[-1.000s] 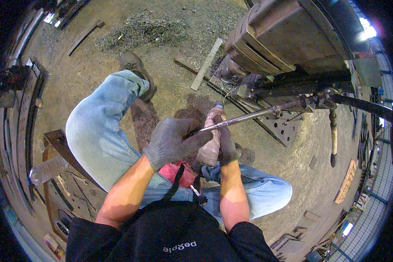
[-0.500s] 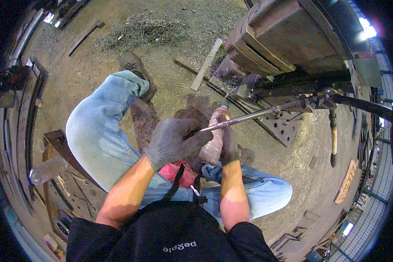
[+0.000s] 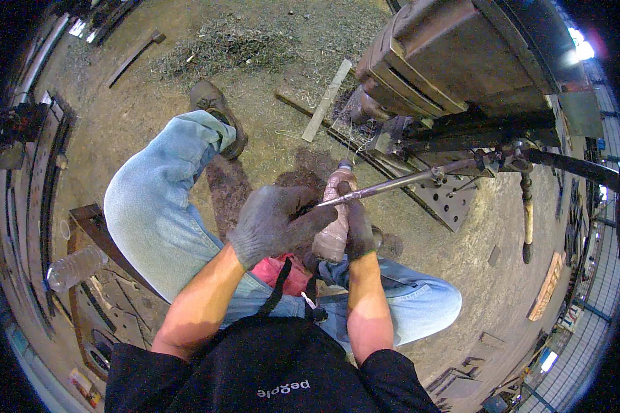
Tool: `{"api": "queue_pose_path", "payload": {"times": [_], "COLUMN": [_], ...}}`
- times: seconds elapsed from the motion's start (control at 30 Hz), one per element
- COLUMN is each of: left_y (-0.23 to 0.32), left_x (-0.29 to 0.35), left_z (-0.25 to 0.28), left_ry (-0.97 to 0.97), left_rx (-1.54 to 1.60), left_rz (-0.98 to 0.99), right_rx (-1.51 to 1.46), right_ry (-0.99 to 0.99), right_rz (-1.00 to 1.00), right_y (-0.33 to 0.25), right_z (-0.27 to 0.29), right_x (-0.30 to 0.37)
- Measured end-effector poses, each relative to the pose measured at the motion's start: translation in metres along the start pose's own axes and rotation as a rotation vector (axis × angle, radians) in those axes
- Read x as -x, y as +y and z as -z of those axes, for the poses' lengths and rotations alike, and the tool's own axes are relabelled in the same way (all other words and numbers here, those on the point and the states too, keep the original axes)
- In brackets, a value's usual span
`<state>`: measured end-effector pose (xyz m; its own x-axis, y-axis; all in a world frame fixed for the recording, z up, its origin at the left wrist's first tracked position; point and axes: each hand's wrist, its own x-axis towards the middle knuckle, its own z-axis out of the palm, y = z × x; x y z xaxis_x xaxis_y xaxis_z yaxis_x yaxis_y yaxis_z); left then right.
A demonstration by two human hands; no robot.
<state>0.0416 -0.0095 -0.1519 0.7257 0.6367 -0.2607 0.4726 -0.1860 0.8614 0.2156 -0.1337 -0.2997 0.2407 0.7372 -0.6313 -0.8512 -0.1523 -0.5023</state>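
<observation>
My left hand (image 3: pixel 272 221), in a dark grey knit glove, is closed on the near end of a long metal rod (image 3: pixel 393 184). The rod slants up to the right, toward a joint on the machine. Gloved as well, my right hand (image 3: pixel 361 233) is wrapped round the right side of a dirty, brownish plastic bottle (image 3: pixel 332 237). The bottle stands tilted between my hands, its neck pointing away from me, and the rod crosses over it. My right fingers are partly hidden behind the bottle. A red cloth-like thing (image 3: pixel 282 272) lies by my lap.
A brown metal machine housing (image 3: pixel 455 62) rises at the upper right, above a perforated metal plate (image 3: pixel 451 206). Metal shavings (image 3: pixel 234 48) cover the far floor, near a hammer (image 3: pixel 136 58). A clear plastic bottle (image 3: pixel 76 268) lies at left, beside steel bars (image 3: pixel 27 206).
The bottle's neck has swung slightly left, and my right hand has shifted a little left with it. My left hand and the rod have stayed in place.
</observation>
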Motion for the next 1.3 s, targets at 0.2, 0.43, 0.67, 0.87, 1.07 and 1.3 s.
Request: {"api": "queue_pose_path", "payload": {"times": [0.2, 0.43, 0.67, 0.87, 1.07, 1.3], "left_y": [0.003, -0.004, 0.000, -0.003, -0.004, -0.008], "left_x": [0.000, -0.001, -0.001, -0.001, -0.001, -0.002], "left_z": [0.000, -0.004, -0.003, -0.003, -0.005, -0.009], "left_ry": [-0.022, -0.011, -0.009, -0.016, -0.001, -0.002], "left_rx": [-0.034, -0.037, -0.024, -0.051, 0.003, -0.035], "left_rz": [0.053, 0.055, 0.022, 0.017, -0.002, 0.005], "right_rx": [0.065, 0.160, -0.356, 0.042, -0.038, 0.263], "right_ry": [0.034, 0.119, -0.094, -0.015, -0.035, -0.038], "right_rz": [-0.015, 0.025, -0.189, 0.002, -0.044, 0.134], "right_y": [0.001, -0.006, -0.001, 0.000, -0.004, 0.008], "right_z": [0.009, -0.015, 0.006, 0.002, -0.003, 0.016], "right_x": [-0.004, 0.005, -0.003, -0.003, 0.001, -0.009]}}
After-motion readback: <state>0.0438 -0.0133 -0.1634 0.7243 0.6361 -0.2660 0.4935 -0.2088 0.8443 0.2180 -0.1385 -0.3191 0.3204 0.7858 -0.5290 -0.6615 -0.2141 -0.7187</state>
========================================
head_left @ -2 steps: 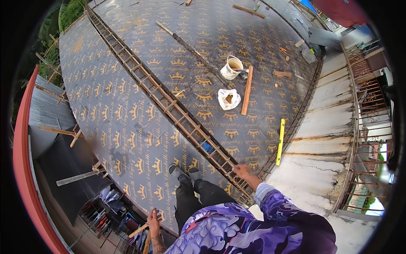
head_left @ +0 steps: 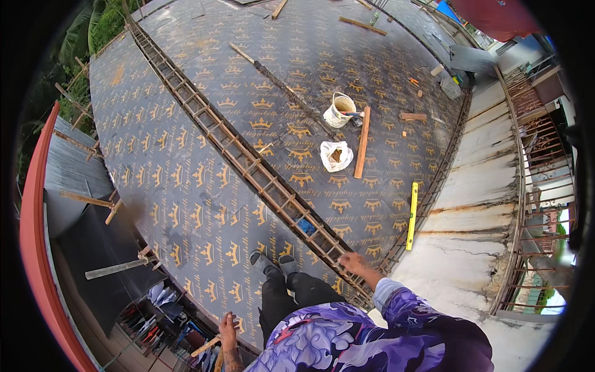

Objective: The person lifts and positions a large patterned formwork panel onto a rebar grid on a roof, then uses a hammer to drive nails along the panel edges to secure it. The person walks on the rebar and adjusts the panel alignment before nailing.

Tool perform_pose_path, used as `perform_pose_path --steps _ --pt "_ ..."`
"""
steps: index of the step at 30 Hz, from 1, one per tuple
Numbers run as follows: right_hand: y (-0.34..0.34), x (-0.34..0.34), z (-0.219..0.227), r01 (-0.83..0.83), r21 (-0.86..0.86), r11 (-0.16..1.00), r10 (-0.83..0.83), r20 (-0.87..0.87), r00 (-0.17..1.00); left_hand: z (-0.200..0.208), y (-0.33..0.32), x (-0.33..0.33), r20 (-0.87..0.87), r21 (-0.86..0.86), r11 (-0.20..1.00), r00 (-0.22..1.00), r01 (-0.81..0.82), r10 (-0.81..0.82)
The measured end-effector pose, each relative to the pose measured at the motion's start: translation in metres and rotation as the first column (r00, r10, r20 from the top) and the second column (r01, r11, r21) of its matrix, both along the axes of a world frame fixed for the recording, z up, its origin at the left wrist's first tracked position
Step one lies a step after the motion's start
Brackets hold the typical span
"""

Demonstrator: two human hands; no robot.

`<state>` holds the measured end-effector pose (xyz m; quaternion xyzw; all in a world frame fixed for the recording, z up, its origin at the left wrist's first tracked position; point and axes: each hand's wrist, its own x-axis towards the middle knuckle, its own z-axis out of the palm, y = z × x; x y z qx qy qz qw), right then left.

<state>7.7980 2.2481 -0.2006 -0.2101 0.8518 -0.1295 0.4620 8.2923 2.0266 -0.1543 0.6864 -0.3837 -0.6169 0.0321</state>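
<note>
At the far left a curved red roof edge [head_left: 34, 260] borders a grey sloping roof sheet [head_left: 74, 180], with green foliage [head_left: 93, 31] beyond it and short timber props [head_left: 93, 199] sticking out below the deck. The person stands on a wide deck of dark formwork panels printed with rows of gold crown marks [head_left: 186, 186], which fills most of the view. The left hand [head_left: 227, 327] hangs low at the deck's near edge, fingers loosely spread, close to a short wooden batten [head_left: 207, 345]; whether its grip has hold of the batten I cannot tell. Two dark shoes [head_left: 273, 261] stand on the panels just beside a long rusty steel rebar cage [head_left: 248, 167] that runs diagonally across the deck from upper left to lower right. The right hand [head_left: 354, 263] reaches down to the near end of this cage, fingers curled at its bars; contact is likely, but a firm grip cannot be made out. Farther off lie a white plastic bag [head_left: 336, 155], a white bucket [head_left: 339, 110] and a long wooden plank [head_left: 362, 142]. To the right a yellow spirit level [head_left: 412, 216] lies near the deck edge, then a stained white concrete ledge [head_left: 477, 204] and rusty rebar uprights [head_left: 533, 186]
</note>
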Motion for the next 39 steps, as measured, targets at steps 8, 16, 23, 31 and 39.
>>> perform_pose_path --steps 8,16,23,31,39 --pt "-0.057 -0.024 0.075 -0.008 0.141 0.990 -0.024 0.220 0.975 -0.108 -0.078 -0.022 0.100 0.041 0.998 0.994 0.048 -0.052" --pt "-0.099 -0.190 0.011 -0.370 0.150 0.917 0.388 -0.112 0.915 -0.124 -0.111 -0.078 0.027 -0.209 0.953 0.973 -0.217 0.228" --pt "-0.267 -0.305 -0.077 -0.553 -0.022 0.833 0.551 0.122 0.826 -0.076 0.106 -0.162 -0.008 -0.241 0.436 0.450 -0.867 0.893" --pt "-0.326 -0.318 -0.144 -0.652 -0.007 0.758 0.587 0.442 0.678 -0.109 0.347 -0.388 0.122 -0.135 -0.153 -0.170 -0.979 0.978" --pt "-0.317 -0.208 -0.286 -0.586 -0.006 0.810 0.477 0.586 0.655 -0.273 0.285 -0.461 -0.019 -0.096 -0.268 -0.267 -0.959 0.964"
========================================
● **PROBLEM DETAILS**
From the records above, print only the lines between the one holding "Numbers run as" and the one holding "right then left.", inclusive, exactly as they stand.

● **EXPECTED OUTPUT**
Numbers run as follows: right_hand: y (-0.34..0.34), x (-0.34..0.34), z (-0.219..0.227), r01 (-0.83..0.83), r21 (-0.86..0.86), r11 (-0.16..1.00), r10 (-0.83..0.83), r20 (-0.87..0.87), r00 (-0.17..1.00); left_hand: z (-0.200..0.208), y (-0.33..0.32), x (-0.33..0.33), r20 (-0.87..0.87), r21 (-0.86..0.86), r11 (-0.20..1.00), r00 (-0.22..1.00), r01 (-0.81..0.82), r10 (-0.81..0.82)
The measured end-effector pose, each relative to the pose measured at the motion's start: translation in metres and rotation as the first column (r00, r10, r20 from the top) and the second column (r01, r11, r21) of its matrix, both along the axes of a world frame fixed for the recording, z up, its origin at the left wrist's first tracked position
Step one lies a step after the motion's start
Brackets hold the typical span
"""

Demonstrator: two human hands; no robot.

`<state>` holds the measured end-effector pose (xyz m; quaternion xyzw; all in a world frame fixed for the recording, z up, its origin at the left wrist's first tracked position; point and axes: each hand's wrist, its own x-axis towards the middle knuckle, its own z-axis out of the palm, y = z × x; x y z qx qy qz qw), right then left.

The response is now complete.